China’s suicidal surplus


suicidi in cina

On April 4, the 4-4 (an ominous number in Chinese superstition, as four sounds like “death”), four young people killed themselves in Hunan. They didn’t know each other and met only through one of the hundreds of “suicide chat groups” active in China, each with up to 500 members. The oldest was 33; the youngest, a girl, was just 22.

Other countries have the same problem, but social issues can be funneled and dealt with through an open society. China doesn’t have an open society.

In 2005, with a very senior Asian politician, we tried to warn Beijing about the dangers of possible extensive unrest in Hong Kong in a decade. We saw then three issues: salaries stagnated, no opportunities to strike rich, and a new inflow of talented Mainlanders was taking up plum jobs. Young Hong Kongers might be marginalized and feel desperate. Political consciousness about the situation would ripen in a decade or so for various reasons. Democracy was a way to channel future resentment. Beijing didn’t see the dangers, but sure enough, in 2014 and then 2018, there were protests, and to crush them, Beijing killed the old Hong Kong.

Chinese suicide groups come after a significant movement of tangping, laying flat, doing nothing, de facto peaceful resistance, which has been expanding since 2017, when the term tangping first emerged. Laying flat and suicide drives could then become a political consciousness and active resistance in the next few years.

No exhaustive explanation of the tangping movement is available, but it is possibly a Hong Kong–like picture. Young people no longer have many opportunities for advancement, society is more demanding, and there is less hope around. It is a common feature in advanced countries, managed through open society and democratic institutions − something unavailable in China.

It happens on the following historical background − a four-century-old controversial problem of surplus.

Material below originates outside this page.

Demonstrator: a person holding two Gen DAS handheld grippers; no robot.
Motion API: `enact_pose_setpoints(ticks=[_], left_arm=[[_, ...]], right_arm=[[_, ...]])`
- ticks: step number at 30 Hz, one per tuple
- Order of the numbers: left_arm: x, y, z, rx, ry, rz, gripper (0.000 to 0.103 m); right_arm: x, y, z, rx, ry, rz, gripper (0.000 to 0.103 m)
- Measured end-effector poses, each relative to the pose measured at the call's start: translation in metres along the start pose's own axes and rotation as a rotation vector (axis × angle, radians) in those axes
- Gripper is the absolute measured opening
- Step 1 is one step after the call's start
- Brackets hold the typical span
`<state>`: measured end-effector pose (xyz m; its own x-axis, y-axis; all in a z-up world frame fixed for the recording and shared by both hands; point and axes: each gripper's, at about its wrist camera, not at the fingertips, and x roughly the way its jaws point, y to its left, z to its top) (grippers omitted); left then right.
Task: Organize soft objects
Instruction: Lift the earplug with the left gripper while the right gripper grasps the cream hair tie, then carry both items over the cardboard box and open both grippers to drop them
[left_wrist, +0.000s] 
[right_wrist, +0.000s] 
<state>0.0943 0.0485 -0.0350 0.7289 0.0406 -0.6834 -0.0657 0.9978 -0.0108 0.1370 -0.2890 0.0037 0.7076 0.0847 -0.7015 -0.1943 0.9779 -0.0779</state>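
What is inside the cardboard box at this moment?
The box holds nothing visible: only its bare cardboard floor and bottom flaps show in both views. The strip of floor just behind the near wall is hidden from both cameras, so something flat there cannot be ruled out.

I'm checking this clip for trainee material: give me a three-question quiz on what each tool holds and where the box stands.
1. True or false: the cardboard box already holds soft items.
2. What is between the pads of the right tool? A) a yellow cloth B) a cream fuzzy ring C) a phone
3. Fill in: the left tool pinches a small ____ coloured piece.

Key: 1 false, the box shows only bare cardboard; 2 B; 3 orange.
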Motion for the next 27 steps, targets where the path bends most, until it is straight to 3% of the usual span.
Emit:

(1) China’s trade surplus has been a problem for the US for over 20 years, and China hasn’t budged about it. It is crucial, and all arguments that it doesn’t matter are pretty weak. If it didn’t really matter, the Chinese would have solved it. In fact, China now has only one big growth driver: infrastructure, financed by printing money secured by growth from people’s huge savings (heavily “taxed” because the spread on interests of deposits versus loans is enormous) and fresh cash from the surplus. Without the surplus, everything would be more difficult, with factories closing down, a crisis of confidence in the market, et cetera. Theoretically, China can do without this huge surplus, but it needs to re-engineer the whole economy.

(2) Historically this is the third Chinese surplus crisis in 400 years. They curiously happen every 200 years. The first was around 1630, during the Ming dynasty. The crippled Ming economy got a boost around the late 16th century from Spanish trade via Manila and Mexico. The Spaniards and Portuguese bought Chinese vases and silk brocade for silver, which fueled the Ming economy. Around 1630, when the Habsburgs entered the 30 Years War, they didn’t have money for fancy Ming products. Silver inflow in China dropped, inflation set in, the Li Zicheng rebellion took over the country, the last Ming emperor hung himself, and the Qing moved in. Precisely 200 years later, around 1830, a surplus again caused a problem. This time the Qing were hoarding all the silver in the world by selling tea leaves and buying little in return. The English forced the sale of opium to balance the books. Then came the Taiping Rebellion and the fall of the Qing. Now we have a third surplus crisis, precisely 200 years after the second and 400 years after the first.

Are surpluses sometimes not a problem? Yes, but only if the two systems are financially, diplomatically, and militarily integrated, like the US with Japan and Germany. Even then, there are issues. And for China?

On top of this, there is a trove of other issues: military, geopolitical, technological, political systems, cultural, et cetera. It combines in a magic cauldron from which all the worst demons can emerge.

All of this could result in something that would make everything blow up. Now as in the past considerations about domestic system stability trump concerns about solving issues that do not seem so urgent and can be postponed for some time.

But something could change very fast.

An external scenario in the current tense international environment could be a brief military clash causing a few dozen or hundreds of dead. If China wins, it’s a wild tiger; if China loses, it’s a paper tiger. In any case, it will be shut out from the rest of the international business community. Then there would be an economic crisis. Next, it “goes North Korea” and festers for years, or there is a coup.

Meanwhile, Russia will be split, flip to a pro-Western stand, or resist. If it splits or flips, China will be surrounded. If Russia resists, China would be saddled with feeding 140 million riotous and troublesome people likely to resent being harnessed to the Chinese cart as the Mongols yoked their ancestors until the 16th century.

The external scenario can be compounded in a vicious circle by the burgeoning tangping-related spin domestically.

The only real solution for Beijing now is, as it was with the Ming or the Qing, to escape this historical trap. It requires a leap of imagination and vision that apparently China didn’t have in the past.